An extensible set of operators for each DPU is provided by a library. The set includes the operators of the programming language C. Also other operators such as parallel prefix operators are provided. The parallel prefix operator [3] has an internal feedback. For example a queue of 'scan-max' operators can be used easily for implementation of a hardware bubble sort [8]. The 'scan-max' computes the maximum from the input variable and the internal feedback variable and gives the maximum as result and stores the other value internally. Operators can also be used for routing, even mixed with other operations, e. g. first shift variable a to the east, then multiply a with b and write the result to the south.

As mentioned before the array is extendible by using several chips of the same type. The DPUs have no address before configuration since all chips are identical. The DPUs are identified by their location in the rDPA array. Consequently each DPU has an x- and a y-address like the elements in a matrix. A configuration word consists of a configuration bit which distinguishes the configuration data from computational data. Furthermore it consists of the x- and the y-address, the address of the DPU's configuration memory, and the data for this memory.

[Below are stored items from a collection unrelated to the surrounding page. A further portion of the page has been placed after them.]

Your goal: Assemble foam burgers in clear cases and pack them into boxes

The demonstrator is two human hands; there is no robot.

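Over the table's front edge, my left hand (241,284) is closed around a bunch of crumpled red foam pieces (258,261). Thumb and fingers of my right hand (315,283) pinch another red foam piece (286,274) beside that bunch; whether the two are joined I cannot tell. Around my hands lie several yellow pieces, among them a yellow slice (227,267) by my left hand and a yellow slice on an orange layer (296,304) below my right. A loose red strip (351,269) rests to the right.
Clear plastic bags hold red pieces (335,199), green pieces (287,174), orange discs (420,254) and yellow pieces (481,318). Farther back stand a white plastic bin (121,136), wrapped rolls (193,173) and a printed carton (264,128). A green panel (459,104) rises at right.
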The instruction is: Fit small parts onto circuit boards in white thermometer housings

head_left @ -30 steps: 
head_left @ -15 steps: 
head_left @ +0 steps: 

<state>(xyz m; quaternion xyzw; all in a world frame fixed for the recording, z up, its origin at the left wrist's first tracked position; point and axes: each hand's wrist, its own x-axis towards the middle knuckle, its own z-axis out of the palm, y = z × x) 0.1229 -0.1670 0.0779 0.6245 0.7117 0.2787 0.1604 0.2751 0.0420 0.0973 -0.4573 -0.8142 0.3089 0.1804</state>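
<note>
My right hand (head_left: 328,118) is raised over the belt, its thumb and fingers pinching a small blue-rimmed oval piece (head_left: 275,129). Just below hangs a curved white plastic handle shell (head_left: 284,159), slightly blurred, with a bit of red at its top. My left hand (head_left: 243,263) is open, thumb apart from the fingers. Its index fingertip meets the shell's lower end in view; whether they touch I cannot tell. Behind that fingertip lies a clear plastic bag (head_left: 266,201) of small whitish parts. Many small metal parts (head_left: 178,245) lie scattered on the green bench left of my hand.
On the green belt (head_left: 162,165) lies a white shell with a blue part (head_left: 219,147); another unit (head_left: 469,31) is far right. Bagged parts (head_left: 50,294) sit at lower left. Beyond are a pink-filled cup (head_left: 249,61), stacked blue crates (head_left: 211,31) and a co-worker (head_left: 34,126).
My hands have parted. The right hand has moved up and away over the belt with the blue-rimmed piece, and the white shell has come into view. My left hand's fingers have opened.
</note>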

Each time a configuration word is transferred to a DPU, the DPU checks the x- and the y-address. Four possible cases can occur:

the y-address is larger than zero and the x-address is larger than zero

the y-address is larger than zero and the x-address is zero

the y-address is zero and the x-address is larger than zero

both, the y-address and the x-address are zero

In the first case the DPU checks if the neighbouring DPUs are busy. If the neighbouring DPU in y-direction is not busy, the y-address will be decreased by one and the resulting configuration word will be transferred to this DPU. If the DPU in y-direction is busy and the DPU in x-direction is not busy the x-address will be decreased by one and the resulting configuration word will be transferred to this DPU. If both neighbouring DPUs are busy, the DPU waits until one finishes. With this strategy a automatic load distribution for the configuration is implemented. Internally the configuration words are distributed over the whole array and several serial links are used to configure the rest of the chips. An optimal sequence of the configuration words can be determined since these can be interchanged arbitrarily. In the second case, the y-address will be decreased by one and the configuration word will be transferred to the next DPU in y-direction. In the third case when the y-address is zero and the x-address is larger than zero, the x-address will be decreased by one and the configuration word will be transferred in x-direction. In the last case when both addresses are zero, the target DPU is reached, and the address of the DPU's configuration memory shows the place where the data will be written.

Because of the load distribution in the rDPA array, one serial link at the array boundary is sufficient to configure the complete array. The physical chip boundaries are completely transparent to the user. The communication structure allows dynamic in-circuit reconfiguration of the rDPA array. This implies partial reconfigurability during runtime [6]. Partial reconfigurability is provided since all DPU can be accessed individually. The configurability during runtime is supported because each DPU forwards a configuration word with higher priority than starting with the next operation. The load distribution takes care of that most of the configuration words avoid the part of the rDPA array which is in normal operation. Further the configuration technique allows to migrate designs from a smaller array to a larger array without modification. Even newer generation rDPA chips with more DPUs integrated do not need a recompilation of the configuration data. The configuration is data-driven, and therefore special timing does not have to be considered.

With the proposed model for the DPA, the array can be expanded also across printed circuit board boundaries, e. g. with connectors and flexible cable. Therefore it is possible to connect the outputs of the east (south) array boundary with the west (north) one, to build a torus.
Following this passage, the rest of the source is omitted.